Se o PMDB abre questão na reforma da Previdência, os demais partidos da base também se sentirão no direito de liberar o voto.

Presidente da Comissão Especial da Reforma da Previdência na Câmara, o deputado Carlos Marum (PMDB-MS) disse que o PMDB tem responsabilidades, por ser o partido de Temer:

Na bancada (do partido), vamos fechar questão. O PMDB tem grande responsabilidade na aprovação das reformas, e não vamos vacilar. Acho que o ministro Moreira foi mal interpretado. Deveria estar se referindo a fechamento de questão no Diretório Nacional, para o qual é preciso reunião da Executiva.

O presidente nacional do Democratas, José Agripino (RN), também se declarou surpreso com a posição de Moreira Franco.

O ministro, por sua vez, divulgou um comunicado dizendo que não é tradição do partido fechar questão sobre temas no Congresso.

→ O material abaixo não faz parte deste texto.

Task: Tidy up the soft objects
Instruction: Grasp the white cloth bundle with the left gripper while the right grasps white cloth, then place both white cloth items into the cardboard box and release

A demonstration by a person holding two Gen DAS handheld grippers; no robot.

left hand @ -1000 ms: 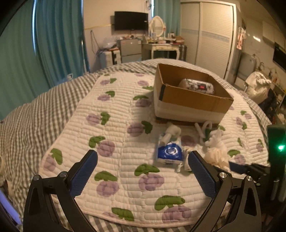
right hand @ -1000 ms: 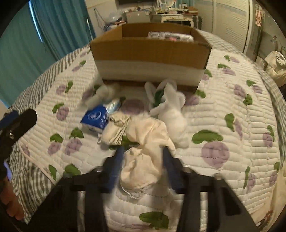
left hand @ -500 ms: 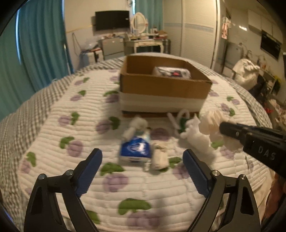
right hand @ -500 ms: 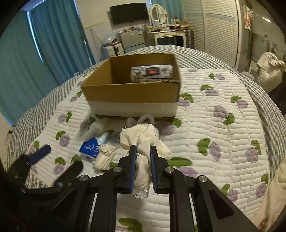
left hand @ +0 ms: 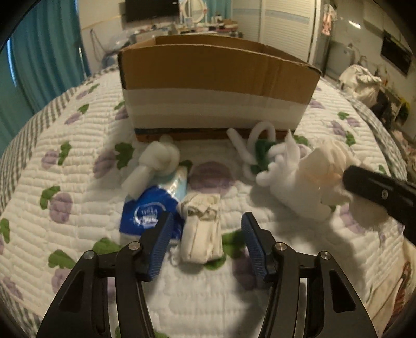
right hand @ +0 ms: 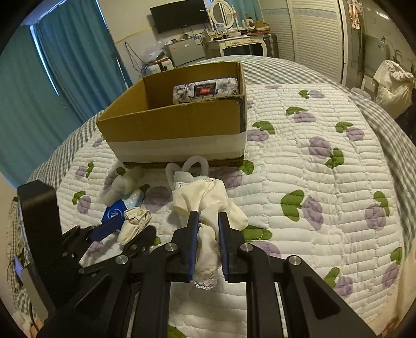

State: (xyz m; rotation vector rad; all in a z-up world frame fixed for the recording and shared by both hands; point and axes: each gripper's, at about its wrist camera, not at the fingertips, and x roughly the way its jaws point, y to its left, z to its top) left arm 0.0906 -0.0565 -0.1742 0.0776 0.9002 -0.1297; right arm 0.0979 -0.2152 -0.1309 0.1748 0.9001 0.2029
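The right gripper (right hand: 208, 223) clenches the cream lace-trimmed cloth (right hand: 205, 197), raised short of the brown cardboard box (right hand: 176, 124). The left gripper (left hand: 206, 228), released, straddles the beige folded cloth bundle (left hand: 201, 228) on the quilted bed (right hand: 325, 182); open quilt lies right.

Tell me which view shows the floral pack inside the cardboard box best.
The right wrist view: it looks down into the cardboard box, so the floral pack shows. In the left wrist view the box's front wall hides it entirely.

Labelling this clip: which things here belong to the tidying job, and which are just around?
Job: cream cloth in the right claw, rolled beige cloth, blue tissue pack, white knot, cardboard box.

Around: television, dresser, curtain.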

Mas ressaltou que sua declaração foi apenas “uma observação de natureza pessoal”.

Eu tenho uma longa militância no PMDB e no MDB. O partido, na sua história, nunca fechou questão. Sempre usamos a política para convencer as pessoas, formar as maiorias e, às vezes, até a unanimidade. (…) Não quis ultrapassar ou sobrepor a autonomia da bancada da Câmara dos Deputados, do Senado Federal ou da direção partidária. Se prevalecer a maioria pelo fechamento da questão, estarei na linha de frente defendendo essa posição partidária”, afirmou.

IRRITAÇÃO NO PLANALTO

No Palácio do Planalto, a declaração de Moreira Franco causou estranheza e irritação. Uma fonte comentou que a bancada do PMDB sempre demonstrou a disposição de que vai fechar questão pró-reforma. Se isso não acontecer, a avaliação é que será muito difícil aprovar a medida no Congresso.

Em sua conta no Facebook, o ex-presidente do Senado, Renan Calheiros (PMDB-AL), deixou claro seu ponto de vista sobre o tema: “O que o ministro Moreira Franco quis dizer é que não será fácil fechar questão no PMDB em relação à reforma da Previdência.”